The mango season has proved to be rough for major producing countries around the world, where many are seeing the aftereffects of COVID-19. Pakistan has witnessed bad weather which hit its production, and the pandemic has strained its exports, along with exports in Egypt and Mexico. Mexican mangoes had a boost in production, but exports to major markets will prove to be lower than the previous year.
Harvest Season for Mangoes
Although similar in quality, Pakistani mango production has decreased compared to last year, with prolonged winter, changes in rainfall, and locust swarms. Various mango growing regions have reported a drop in production from 15-40%, and total production is expected to reach 1.1 million tons, a drop from the previous year of 1.8 million tons, according to Reuters.
Export and Price Trends
According to Makkah Traders, the main destinations for the exports are the Middle East, the United Kingdom, and Europe. Exports have been slow since the coronavirus outbreak due to lockdowns. In addition, as mangoes are transported through air freight, exporters had difficulty in getting the fruits across with scarce flights. Costs for exports to the US and Gulf countries were reported to be double, with costs for exporting to European countries like the UK tripling. Total exports could result in 30K tons compared to 130K tons the previous year.
Major barriers to mango exports as well as closures in hospitality industries led supplies to flood back into the market, lowering domestic prices from 10-15%.
Producers and exporters are hopeful for the remaining season, with the peak season for one of Pakistan’s most famous varieties, the Chaunsa, lasting until late August. Flights are beginning to resume, but air freight rates must be lowered in order for exports to regain traction again. Locust swarms could also be an issue, and producers are working towards eliminating the pests before next year’s crops are affected.
The mango season in Egypt typically ranges from August to September, for which the season for this year is expected to start in mid to late July. During this period, there is a flow of Southeast Asian mangoes in the market, such as from Thailand, while mangoes from India are in their off-season. The main varieties for sale are the Keitt and Kent mangoes.
Production has been slowed, owing to the labor shortages, and many producers have held back from risking planting new trees with uncertainties surrounding demand.
Export and Price Trends
Egyptian mangoes are mainly exported to the European market due to its proximity. In addition, despite being closer to Egypt, Middle Eastern mangoes’ lower prices make the market unpreferable for Egyptian exporters. In the current season, the biggest hurdle for exports is logistical issues as mangoes are time-sensitive products that need to be shipped via air freight. Thus it can be expensive to transport, especially in smaller quantities.
Prices for Egyptian mangoes are typically lower than Southeast Asian countries, and Tridge’s data indicated that wholesale mango prices in Thailand have increased by nearly 40% from last April. Prices of Egyptian mangoes are also expected to be slightly higher this year due to decreased production and labor shortages from COVID-19, explains Cairo Farms.
Despite the fact that prices for Egyptian mangoes have increased, it could still have an upper hand over Southeast Asian mangoes due to their high prices this season.
The Mexican mango season will commence for the Keitt variety, while the Ataulfo is at its end. The Tommy Atkins and Manila variety are currently in season. Production has increased overall. In the state of Nayarit, there has been a 5% increase in production, totaling 1,000 tons.
The main markets for Mexican mangoes are the US and Canada, but according to Amezcua Produce, pre-pandemic numbers for mango distribution have been 80% for exports and 20% for domestic consumption, but current numbers are standing at 40% for exports and 60% for domestic consumption and processing.

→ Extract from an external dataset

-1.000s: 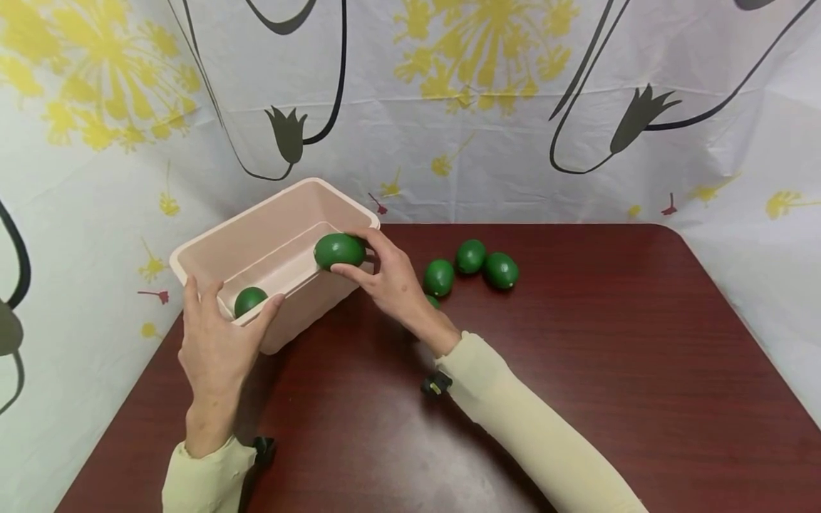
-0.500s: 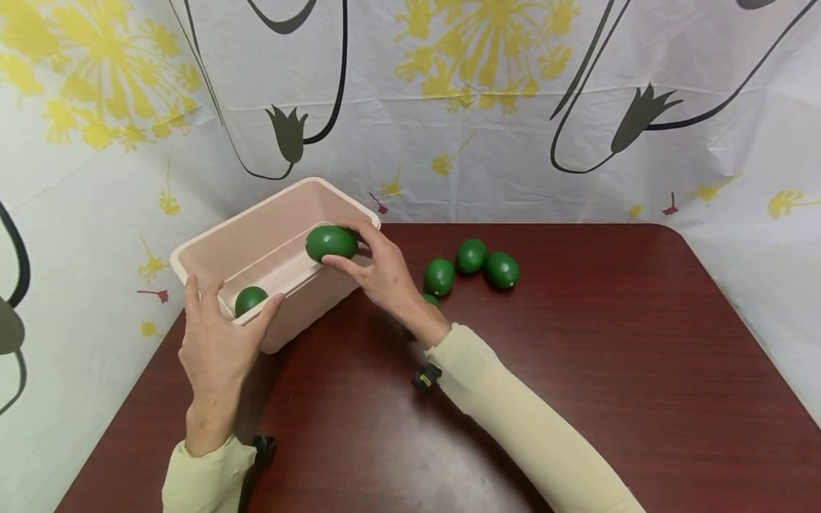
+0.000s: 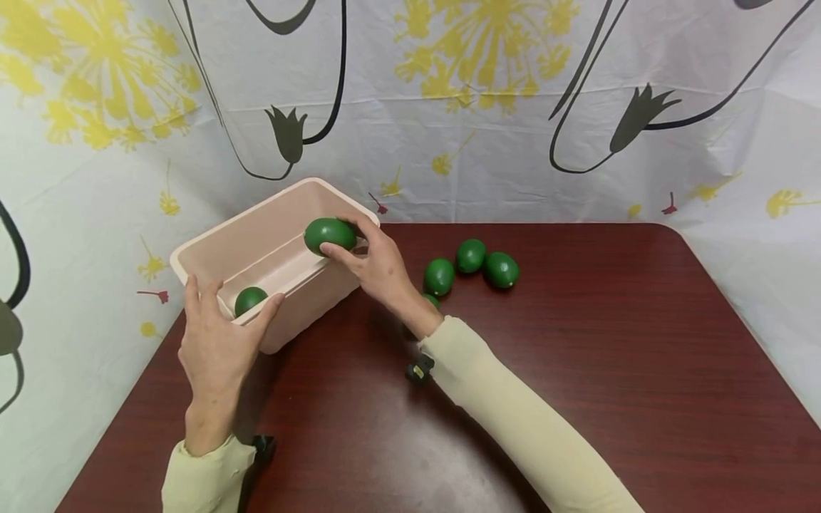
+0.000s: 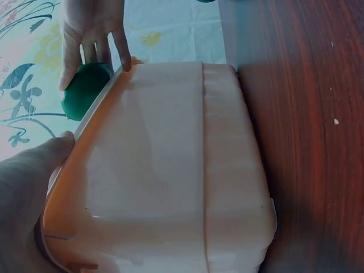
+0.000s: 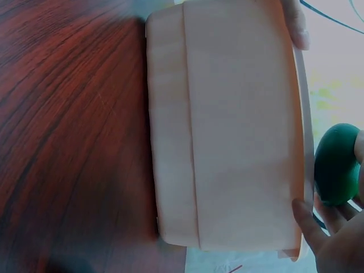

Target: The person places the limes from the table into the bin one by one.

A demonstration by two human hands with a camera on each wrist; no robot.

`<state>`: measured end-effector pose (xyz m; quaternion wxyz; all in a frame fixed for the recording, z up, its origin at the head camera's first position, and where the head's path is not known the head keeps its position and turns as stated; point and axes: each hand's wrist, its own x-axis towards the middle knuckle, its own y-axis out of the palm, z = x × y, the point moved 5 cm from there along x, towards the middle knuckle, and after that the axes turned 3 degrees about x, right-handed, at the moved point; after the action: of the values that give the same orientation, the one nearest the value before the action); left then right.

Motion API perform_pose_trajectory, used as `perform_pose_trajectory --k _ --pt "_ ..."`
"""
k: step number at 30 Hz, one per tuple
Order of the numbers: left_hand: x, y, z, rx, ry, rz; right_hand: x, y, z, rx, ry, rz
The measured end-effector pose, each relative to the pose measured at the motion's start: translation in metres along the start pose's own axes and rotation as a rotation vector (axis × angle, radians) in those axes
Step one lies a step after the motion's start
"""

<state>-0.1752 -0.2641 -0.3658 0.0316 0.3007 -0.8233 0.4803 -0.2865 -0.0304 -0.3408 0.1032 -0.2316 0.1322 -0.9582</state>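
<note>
We're seeing the right hand (image 3: 381, 271) pinching a green fruit (image 3: 326, 231), edging it farther over the pink bin (image 3: 304, 303) our left hand (image 3: 214, 349) is gripping, so placement is looking slightly further along.

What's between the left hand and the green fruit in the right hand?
In the head view, another fruit lies in the box between the left hand and the held fruit. Past it, the box's floor is bare.
</note>
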Motion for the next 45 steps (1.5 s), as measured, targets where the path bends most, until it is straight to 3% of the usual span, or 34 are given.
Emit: perform_pose_trajectory --k 7,14,23,38,45 --pt "-0.001 0.001 0.000 -0.001 0.004 -0.008 0.000 0.003 -0.002 -0.035 0.041 0.041" --pt "-0.001 0.000 0.000 0.004 0.006 -0.011 -0.002 0.005 -0.005 0.000 0.034 0.081" --pt "0.000 -0.001 -0.001 0.004 0.007 -0.016 -0.007 -0.005 -0.008 0.067 0.054 0.046" --pt "-0.002 -0.002 -0.001 -0.007 0.011 -0.036 -0.017 -0.028 -0.014 0.030 -0.045 -0.025" --pt "-0.002 -0.001 -0.001 -0.004 0.011 -0.036 -0.020 -0.038 -0.019 -0.008 -0.045 -0.040"
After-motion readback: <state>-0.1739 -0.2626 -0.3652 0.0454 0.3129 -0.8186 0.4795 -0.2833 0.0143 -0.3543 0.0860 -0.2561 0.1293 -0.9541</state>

According to the National Mango Board (NMB), the total projected export volumes to the US are expected to be at 75 million boxes. Up to July 4th, Mexico has exported 47.9 million boxes, which is less than the previous year with 52.6 million boxes. The total exported volumes for this season will be 6% lower on a year-on-year basis.
In primary markets, Mexico faces little competition from South American producers, with suppliers noting that Mexican mangoes have higher sugar levels and differences in the pulp.
Mexico has not taken a direct hit to its production from the pandemic but has seen general decrease demand in its main markets, with the addition of export restrictions. The country heavily relies on a few markets but is implementing new phytosanitary standards in order to meet the quality standards of other countries.
Local wholesale prices have decreased by half in certain states, where prices have been slashed from 400 pesos to 200 pesos.
According to the NMB, FOB prices to the US port of entry in Texas have generally been higher for varieties Ataulfo, Tommy Atkins, and Kent throughout 6/13-7/4 from 2019, with an average price per box (4kg) in 7/4 USD 5.56, USD 3.85, and USD 3.92 respectively. At the Nogales port of entry, FOB prices this year were higher from last year as well for the Tommy Atkins and Kent variety, with an average price per box in 7/4 of USD 3.68 and USD 3.82 respectively.